▸ **Supplied data**:
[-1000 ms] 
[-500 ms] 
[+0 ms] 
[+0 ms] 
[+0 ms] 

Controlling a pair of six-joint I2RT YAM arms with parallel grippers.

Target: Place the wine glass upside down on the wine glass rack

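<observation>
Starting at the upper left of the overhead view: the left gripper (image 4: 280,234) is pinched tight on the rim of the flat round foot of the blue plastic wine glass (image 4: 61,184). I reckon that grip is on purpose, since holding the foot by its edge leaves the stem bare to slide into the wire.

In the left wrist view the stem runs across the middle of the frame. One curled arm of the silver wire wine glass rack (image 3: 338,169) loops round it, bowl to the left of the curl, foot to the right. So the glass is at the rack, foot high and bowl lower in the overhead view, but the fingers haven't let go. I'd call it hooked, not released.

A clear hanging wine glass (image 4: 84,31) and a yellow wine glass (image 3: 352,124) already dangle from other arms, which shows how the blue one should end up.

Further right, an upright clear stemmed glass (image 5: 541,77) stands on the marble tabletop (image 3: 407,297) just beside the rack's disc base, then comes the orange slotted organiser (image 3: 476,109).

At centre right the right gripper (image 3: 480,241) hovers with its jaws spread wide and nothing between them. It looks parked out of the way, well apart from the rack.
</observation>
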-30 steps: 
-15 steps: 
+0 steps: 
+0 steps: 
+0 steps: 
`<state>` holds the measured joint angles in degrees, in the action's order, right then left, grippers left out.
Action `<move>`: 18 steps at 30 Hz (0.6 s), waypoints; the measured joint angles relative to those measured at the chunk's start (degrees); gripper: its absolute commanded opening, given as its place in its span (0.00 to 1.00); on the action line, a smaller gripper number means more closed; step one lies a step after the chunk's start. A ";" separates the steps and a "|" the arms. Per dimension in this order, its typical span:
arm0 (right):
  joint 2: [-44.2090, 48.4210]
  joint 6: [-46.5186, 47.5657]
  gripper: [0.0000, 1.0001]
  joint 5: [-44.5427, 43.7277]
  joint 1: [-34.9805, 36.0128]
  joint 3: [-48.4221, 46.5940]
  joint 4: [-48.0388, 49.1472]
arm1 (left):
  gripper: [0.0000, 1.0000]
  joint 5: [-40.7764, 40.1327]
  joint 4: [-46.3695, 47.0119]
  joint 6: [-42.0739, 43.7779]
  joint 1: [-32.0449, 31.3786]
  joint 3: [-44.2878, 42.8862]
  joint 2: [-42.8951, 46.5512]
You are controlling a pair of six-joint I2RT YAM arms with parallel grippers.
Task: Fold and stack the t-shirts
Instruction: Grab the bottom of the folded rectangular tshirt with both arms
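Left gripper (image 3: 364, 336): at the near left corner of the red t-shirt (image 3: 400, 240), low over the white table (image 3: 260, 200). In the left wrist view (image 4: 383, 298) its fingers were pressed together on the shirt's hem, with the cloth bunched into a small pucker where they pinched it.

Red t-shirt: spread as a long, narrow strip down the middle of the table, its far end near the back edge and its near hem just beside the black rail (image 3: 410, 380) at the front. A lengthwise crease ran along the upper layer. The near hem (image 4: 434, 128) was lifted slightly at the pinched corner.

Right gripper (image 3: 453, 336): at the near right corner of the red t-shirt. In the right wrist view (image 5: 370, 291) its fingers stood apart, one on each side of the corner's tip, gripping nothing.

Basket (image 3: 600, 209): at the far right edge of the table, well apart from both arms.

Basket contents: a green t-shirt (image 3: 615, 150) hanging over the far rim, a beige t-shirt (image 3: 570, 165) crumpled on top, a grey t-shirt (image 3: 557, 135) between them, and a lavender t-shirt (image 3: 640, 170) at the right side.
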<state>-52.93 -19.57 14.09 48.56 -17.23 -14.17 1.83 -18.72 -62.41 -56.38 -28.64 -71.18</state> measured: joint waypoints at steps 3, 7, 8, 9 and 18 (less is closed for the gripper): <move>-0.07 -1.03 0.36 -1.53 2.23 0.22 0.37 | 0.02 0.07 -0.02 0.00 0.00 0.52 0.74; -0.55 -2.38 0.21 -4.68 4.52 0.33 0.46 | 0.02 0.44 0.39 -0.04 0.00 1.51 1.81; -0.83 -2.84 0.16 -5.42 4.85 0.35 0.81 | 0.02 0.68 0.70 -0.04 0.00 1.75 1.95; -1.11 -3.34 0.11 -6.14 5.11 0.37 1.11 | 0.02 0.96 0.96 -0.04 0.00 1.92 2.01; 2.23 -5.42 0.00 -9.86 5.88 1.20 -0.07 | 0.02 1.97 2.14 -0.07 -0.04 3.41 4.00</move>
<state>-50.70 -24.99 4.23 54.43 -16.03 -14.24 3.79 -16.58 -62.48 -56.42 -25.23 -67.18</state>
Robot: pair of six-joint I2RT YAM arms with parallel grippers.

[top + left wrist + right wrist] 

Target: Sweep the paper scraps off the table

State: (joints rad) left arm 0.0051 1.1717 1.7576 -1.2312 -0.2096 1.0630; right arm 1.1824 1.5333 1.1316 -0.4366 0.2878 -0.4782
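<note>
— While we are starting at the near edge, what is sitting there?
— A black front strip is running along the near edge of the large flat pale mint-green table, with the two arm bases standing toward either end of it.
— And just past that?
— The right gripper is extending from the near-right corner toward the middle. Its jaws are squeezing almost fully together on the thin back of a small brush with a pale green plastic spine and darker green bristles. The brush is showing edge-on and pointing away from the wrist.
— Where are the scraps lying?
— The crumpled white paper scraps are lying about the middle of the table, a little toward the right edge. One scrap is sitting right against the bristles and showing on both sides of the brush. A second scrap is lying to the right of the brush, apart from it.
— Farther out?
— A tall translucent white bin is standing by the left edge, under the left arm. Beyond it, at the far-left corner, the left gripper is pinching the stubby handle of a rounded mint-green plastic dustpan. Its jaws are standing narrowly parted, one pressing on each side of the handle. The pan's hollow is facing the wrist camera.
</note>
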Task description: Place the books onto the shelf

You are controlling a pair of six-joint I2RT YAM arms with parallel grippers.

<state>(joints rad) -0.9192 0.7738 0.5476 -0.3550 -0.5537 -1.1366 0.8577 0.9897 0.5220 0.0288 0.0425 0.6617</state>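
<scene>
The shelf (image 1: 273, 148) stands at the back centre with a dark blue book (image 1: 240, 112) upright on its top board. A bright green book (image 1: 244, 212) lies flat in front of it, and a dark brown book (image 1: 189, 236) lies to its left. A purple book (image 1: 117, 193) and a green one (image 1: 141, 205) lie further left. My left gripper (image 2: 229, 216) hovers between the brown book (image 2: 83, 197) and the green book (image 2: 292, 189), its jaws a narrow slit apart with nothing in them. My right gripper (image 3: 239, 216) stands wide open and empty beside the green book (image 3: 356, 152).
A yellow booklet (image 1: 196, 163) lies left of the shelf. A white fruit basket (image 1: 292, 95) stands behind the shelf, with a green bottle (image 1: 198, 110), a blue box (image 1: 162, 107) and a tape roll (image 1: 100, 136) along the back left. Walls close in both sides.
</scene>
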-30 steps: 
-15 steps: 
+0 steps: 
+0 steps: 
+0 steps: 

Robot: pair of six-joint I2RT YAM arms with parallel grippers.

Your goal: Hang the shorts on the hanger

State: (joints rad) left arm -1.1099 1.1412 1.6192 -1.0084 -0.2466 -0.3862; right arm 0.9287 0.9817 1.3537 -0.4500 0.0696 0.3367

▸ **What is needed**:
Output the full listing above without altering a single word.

▸ **Response area**:
[-1000 ms] 
[-500 ms] 
[+0 ms] 
[+0 ms] 
[+0 ms] 

Controlling a pair of six-joint I2RT YAM arms with parallel grippers.

Target: Place the wine glass upside down on the wine glass rack

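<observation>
Starting at the upper left of the overhead view: the left gripper (image 4: 280,234) is pinched tight on the rim of the flat round foot of the blue plastic wine glass (image 4: 61,184). I reckon that grip is on purpose, since holding the foot by its edge leaves the stem bare to slide into the wire.

In the left wrist view the stem runs across the middle of the frame. One curled arm of the silver wire wine glass rack (image 3: 338,169) loops round it, bowl to the left of the curl, foot to the right. So the glass is at the rack, foot high and bowl lower in the overhead view, but the fingers haven't let go. I'd call it hooked, not released.

A clear hanging wine glass (image 4: 84,31) and a yellow wine glass (image 3: 352,124) already dangle from other arms, which shows how the blue one should end up.

Further right, an upright clear stemmed glass (image 5: 541,77) stands on the marble tabletop (image 3: 407,297) just beside the rack's disc base, then comes the orange slotted organiser (image 3: 476,109).

At centre right the right gripper (image 3: 480,241) hovers with its jaws spread wide and nothing between them. It looks parked out of the way, well apart from the rack.
</observation>
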-30 steps: 
-15 steps: 
+0 steps: 
+0 steps: 
+0 steps: 
`<state>` holds the measured joint angles in degrees, in the action's order, right then left, grippers left out.
Action `<move>`: 18 steps at 30 Hz (0.6 s), waypoints; the measured joint angles relative to those measured at the chunk's start (degrees); gripper: its absolute commanded opening, given as its place in its span (0.00 to 1.00); on the action line, a smaller gripper number means more closed; step one lies a step after the chunk's start. A ";" separates the steps and a "|" the arms. Per dimension in this order, its typical span:
arm0 (right):
  joint 2: [-44.2090, 48.4210]
  joint 6: [-46.5186, 47.5657]
  gripper: [0.0000, 1.0001]
  joint 5: [-44.5427, 43.7277]
  joint 1: [-34.9805, 36.0128]
  joint 3: [-48.4221, 46.5940]
  joint 4: [-48.0388, 49.1472]
arm1 (left):
  gripper: [0.0000, 1.0000]
  joint 5: [-40.7764, 40.1327]
  joint 4: [-46.3695, 47.0119]
  joint 6: [-42.0739, 43.7779]
  joint 1: [-32.0449, 31.3786]
  joint 3: [-44.2878, 42.8862]
  joint 2: [-42.8951, 46.5512]
You are controlling a pair of six-joint I2RT YAM arms with parallel grippers.
Task: Fold and stack the t-shirts
Instruction: Grab the bottom of the folded rectangular tshirt with both arms
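Left gripper (image 3: 364, 336): at the near left corner of the red t-shirt (image 3: 400, 240), low over the white table (image 3: 260, 200). In the left wrist view (image 4: 383, 298) its fingers were pressed together on the shirt's hem, with the cloth bunched into a small pucker where they pinched it.

Red t-shirt: spread as a long, narrow strip down the middle of the table, its far end near the back edge and its near hem just beside the black rail (image 3: 410, 380) at the front. A lengthwise crease ran along the upper layer. The near hem (image 4: 434, 128) was lifted slightly at the pinched corner.

Right gripper (image 3: 453, 336): at the near right corner of the red t-shirt. In the right wrist view (image 5: 370, 291) its fingers stood apart, one on each side of the corner's tip, gripping nothing.

Basket (image 3: 600, 209): at the far right edge of the table, well apart from both arms.

Basket contents: a green t-shirt (image 3: 615, 150) hanging over the far rim, a beige t-shirt (image 3: 570, 165) crumpled on top, a grey t-shirt (image 3: 557, 135) between them, and a lavender t-shirt (image 3: 640, 170) at the right side.
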<state>-52.93 -19.57 14.09 48.56 -17.23 -14.17 1.83 -18.72 -62.41 -56.38 -28.64 -71.18</state> measured: joint waypoints at steps 3, 7, 8, 9 and 18 (less is closed for the gripper): <move>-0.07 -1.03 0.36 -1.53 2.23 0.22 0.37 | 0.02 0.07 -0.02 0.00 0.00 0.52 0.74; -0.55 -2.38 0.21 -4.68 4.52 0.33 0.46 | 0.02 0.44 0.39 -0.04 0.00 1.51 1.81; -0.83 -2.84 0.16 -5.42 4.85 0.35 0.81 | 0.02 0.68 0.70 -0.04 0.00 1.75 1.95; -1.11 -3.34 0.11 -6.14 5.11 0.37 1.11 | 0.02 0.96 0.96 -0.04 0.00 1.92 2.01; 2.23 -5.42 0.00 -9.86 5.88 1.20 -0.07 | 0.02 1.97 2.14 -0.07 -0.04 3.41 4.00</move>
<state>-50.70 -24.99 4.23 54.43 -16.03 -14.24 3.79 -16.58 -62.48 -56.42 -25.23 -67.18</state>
Robot: pair of six-joint I2RT YAM arms with parallel grippers.

[top + left wrist + right wrist] 

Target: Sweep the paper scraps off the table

State: (joints rad) left arm 0.0051 1.1717 1.7576 -1.2312 -0.2096 1.0630; right arm 1.1824 1.5333 1.1316 -0.4366 0.2878 -0.4782
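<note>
— While we are starting at the near edge, what is sitting there?
— A black front strip is running along the near edge of the large flat pale mint-green table, with the two arm bases standing toward either end of it.
— And just past that?
— The right gripper is extending from the near-right corner toward the middle. Its jaws are squeezing almost fully together on the thin back of a small brush with a pale green plastic spine and darker green bristles. The brush is showing edge-on and pointing away from the wrist.
— Where are the scraps lying?
— The crumpled white paper scraps are lying about the middle of the table, a little toward the right edge. One scrap is sitting right against the bristles and showing on both sides of the brush. A second scrap is lying to the right of the brush, apart from it.
— Farther out?
— A tall translucent white bin is standing by the left edge, under the left arm. Beyond it, at the far-left corner, the left gripper is pinching the stubby handle of a rounded mint-green plastic dustpan. Its jaws are standing narrowly parted, one pressing on each side of the handle. The pan's hollow is facing the wrist camera.
</note>
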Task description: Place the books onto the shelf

You are controlling a pair of six-joint I2RT YAM arms with parallel grippers.

<state>(joints rad) -0.9192 0.7738 0.5476 -0.3550 -0.5537 -1.1366 0.8577 0.9897 0.5220 0.0288 0.0425 0.6617</state>
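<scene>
The shelf (image 1: 273, 148) stands at the back centre with a dark blue book (image 1: 240, 112) upright on its top board. A bright green book (image 1: 244, 212) lies flat in front of it, and a dark brown book (image 1: 189, 236) lies to its left. A purple book (image 1: 117, 193) and a green one (image 1: 141, 205) lie further left. My left gripper (image 2: 229, 216) hovers between the brown book (image 2: 83, 197) and the green book (image 2: 292, 189), its jaws a narrow slit apart with nothing in them. My right gripper (image 3: 239, 216) stands wide open and empty beside the green book (image 3: 356, 152).
A yellow booklet (image 1: 196, 163) lies left of the shelf. A white fruit basket (image 1: 292, 95) stands behind the shelf, with a green bottle (image 1: 198, 110), a blue box (image 1: 162, 107) and a tape roll (image 1: 100, 136) along the back left. Walls close in both sides.
</scene>
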-30 steps: 
-15 steps: 
+0 steps: 
+0 steps: 
+0 steps: 

Robot: pair of six-joint I2RT YAM arms with parallel grippers.

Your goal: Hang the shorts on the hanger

State: (joints rad) left arm -1.1099 1.1412 1.6192 -1.0084 -0.2466 -0.3862; right arm 0.9287 0.9817 1.3537 -0.4500 0.0696 0.3367

The exercise calls for nothing further.